Chorée de Huntington de l'adulte
- Terme issu du Grec : danse
Définition
La maladie de Huntington est une affection héréditaire due à une dégénérescence entraînant une atrophie du cortex cérébral et des ganglions de la base (masses de substance grise situées à l'intérieur de la substance blanche du cerveau). Elle se caractérise par le développement progressif, chez l'adulte, de mouvements de type choréïque et d'une détérioration des fonctions cognitives (apprentissage, intellect en général).
Il s'agit d'une affection neurologique de nature héréditaire associant des mouvements anormaux que l'on appelle la chorée (de Huntington) à des troubles mentaux et à une détérioration intellectuelle.
La chorée de Huntington est une maladie rare de nature génétique et dont la transmission se fait sur le mode autosomique dominant c'est-à-dire qu'il suffit que l'un des deux parents possède l'anomalie génétique pour transmettre la maladie.
Les mouvements que l'on observe au cours de cette affection neurologique sont involontaires, rapides, amples et saccadés. Ils sont imprévisibles et intéressent de manière relativement marquée les muscles du tronc mais aussi des membres et en particulier la partie proximale (la racine).
La marche est perturbée de manière caricaturale.
On constate d'autre part l'apparition de troubles psychiques sévères à type d'anxiété, de dépression, d'irritabilité.
La détérioration intellectuelle progresse le plus souvent vers la démence.
Étant donné que les symptômes survenant au cours de cette maladie neurologique surviennent tardivement, une personne atteinte par la maladie peut avoir des enfants avant de savoir qu'elle souffre elle-même de cette maladie.
Grâce à l'étude génétique il est possible maintenant de poser un diagnostic qui avant était fondé sur l'étude des antécédents de la famille.
L'évolution de la maladie de Huntington se fait vers la perte progressive de l'autonomie de la personne atteinte.
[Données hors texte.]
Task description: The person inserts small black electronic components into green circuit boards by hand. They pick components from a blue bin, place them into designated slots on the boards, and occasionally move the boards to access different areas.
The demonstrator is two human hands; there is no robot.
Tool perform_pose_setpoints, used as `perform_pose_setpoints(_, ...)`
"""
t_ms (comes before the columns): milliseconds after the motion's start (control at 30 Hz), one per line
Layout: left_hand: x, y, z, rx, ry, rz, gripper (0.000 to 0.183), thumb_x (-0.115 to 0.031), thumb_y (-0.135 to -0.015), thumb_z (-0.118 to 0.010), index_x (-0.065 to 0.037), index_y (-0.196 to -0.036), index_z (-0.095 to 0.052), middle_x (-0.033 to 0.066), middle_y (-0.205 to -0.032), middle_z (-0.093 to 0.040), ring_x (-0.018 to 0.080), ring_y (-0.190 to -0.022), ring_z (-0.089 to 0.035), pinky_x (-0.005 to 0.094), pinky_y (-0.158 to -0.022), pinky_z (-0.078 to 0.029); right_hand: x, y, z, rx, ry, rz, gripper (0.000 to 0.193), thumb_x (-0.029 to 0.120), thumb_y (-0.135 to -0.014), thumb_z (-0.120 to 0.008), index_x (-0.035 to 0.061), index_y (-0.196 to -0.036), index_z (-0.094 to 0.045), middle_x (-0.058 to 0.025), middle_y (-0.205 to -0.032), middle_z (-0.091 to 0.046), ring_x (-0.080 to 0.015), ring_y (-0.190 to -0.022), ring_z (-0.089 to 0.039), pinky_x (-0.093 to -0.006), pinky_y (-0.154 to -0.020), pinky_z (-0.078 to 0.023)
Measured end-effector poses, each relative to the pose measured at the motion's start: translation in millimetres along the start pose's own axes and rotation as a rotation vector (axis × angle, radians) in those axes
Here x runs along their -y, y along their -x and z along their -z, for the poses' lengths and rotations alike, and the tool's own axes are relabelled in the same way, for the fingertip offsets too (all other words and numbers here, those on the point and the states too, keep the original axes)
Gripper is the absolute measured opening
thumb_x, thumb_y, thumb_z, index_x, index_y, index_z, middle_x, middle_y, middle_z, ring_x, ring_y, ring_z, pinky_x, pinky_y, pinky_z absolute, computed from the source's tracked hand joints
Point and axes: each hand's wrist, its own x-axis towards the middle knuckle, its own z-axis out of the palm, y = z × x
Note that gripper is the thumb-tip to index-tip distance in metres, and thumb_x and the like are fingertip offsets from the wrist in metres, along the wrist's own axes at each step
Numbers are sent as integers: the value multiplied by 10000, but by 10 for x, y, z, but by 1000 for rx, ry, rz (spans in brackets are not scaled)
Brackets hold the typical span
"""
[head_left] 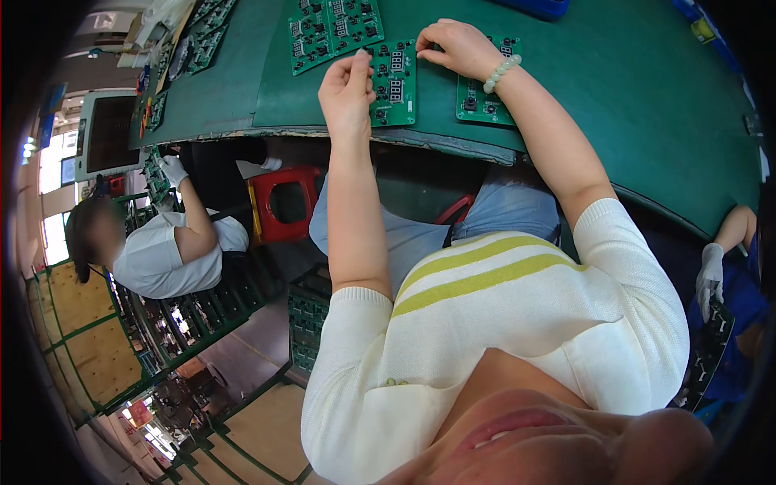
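Note:
A green circuit board [395, 85] with black buttons and white-digit displays lies on the green-topped table between my hands. My left hand [347, 87] is closed at its left edge, thumb against curled fingers; the exact contact is partly hidden. At the upper right edge of the same board, my right hand [462, 50] has its thumb and forefinger bent close together, with a pale bead bracelet [501, 73] on the wrist. Partly beneath my right hand and wrist lies a second circuit board [477, 107]. Farther off, a joined panel of similar boards [334, 31] rests beyond my left hand.
The table's worn front edge [461, 145] runs before me. More boards [206, 48] lie at the far left. A co-worker [174, 250] in white gloves handles a board beside a red stool [283, 206]. Another gloved hand [710, 279] holds a dark board at right.

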Motion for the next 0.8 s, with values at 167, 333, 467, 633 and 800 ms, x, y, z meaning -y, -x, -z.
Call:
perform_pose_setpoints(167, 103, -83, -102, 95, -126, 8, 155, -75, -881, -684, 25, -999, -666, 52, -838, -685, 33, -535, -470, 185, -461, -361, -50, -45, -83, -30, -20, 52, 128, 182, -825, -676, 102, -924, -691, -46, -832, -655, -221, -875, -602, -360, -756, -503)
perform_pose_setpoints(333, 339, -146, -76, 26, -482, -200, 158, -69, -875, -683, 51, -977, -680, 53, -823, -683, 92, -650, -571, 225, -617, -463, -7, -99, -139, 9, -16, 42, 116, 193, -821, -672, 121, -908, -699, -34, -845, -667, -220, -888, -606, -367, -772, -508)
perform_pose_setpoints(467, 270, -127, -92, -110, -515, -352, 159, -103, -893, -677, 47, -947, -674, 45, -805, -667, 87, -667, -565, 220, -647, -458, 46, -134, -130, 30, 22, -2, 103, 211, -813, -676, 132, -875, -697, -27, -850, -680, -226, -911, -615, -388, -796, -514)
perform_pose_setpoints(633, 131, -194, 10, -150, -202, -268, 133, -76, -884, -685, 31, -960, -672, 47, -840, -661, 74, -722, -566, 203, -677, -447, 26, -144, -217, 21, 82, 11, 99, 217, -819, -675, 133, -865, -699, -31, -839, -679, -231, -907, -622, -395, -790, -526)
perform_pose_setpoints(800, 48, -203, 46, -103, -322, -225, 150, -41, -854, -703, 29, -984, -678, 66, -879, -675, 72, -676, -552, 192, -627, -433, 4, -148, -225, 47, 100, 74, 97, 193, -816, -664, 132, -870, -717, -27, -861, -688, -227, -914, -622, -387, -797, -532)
Il existe des formes atténuées au cours de laquelle l'espérance de vie est plus longue.
Cette maladie neurologique nécessite l'utilisation de neuroleptiques qui améliorent les mouvements. Plus récemment des greffes de cellules nerveuses provenant du foetus ont permis de diminuer l'intensité des symptômes.
La Corée de Huntington se transmet de façon autosomique dominante (il suffit que l'un des deux parents soit porteur du géne pour que l'enfant développe la maladie), et se manifeste en moyenne chez la moitié des descendants. Si une génération échappe à la maladie, celle-ci n'est pas transmise aux générations suivantes.
Le gène responsable a été localisé sur le chromosome numéro 4, et plus particulièrement dans la partie terminale du bras plus court de ce chromosome 4, au locus G8.
Dans la chorée chronique, le cerveau est atrophié. Les circonvolutions (replis sinueux séparés par des sillons qui marquent, chez les mammifères, la surface du cerveau), ainsi que d'autres zones du cerveau appelées les ganglions de la base, le putamen, le noyau caudé et les cellules ganglionnaires, montrent une diminution particulièrement nette de leur volume.
Les méninges, qui sont les membranes enveloppant le cerveau et le protégeant, sont quant à elles épaissies.
La chorée de Huntington apparaît entre 30 et 45 ans. Parfois, elle débute par des troubles mentaux ressemblant à un état dépressif accompagné d'une tendance suicidaire.
Il existe parfois une certaine euphorie et des troubles mentaux peuvent précéder les premières manifestations.
Puis des mouvements involontaires, brusques et irréguliers, apparaissent. Ils agitent constamment le patient, sauf pendant le sommeil. Le malade tire la langue, bouge les lèvres, la parole est hésitante ou explosive.
Une ataxie, c'est-à-dire des troubles de la coordination, perturbe la démarche, la rendant impossible. Si le médecin effectue un examen neurologique, il trouvera chez son patient des réflexes augmentés.
Progressivement va s'installer ce que l'on appelle un syndrome cérébral, c'est-à-dire une perturbation des fonctions intellectuelles, observée habituellement quand le patient présente une confusion ou un délire.
Pour les spécialistes en neurologie les lésions intéressent le cortex cérébral et les noyaux gris centraux (ganglion de la base pour les anglo-saxons).
Les principales lésions concernent les neurones de projection GABAergiques du striatum. Plus particulièrement il s'agit de neurones GABAergiques de la voie indirecte qui projette sur le pallidum externe. Ceci aboutit à une réduction des projections qui excitent le noyau sousthalamique sur le pallidum interne et au final à une désinhibition excessive du thalamus, expliquant ainsi la survenue des mouvements anormaux.
Le gène a été localisé sur le bras court du chromosome numéro quatre. Il existe une expansion de la répétition d'un triplé CAG : normalement entre 9 et 35, chez les malades (abrégé de neurologie de Cambier, Masson et Dehen, éditions Masson).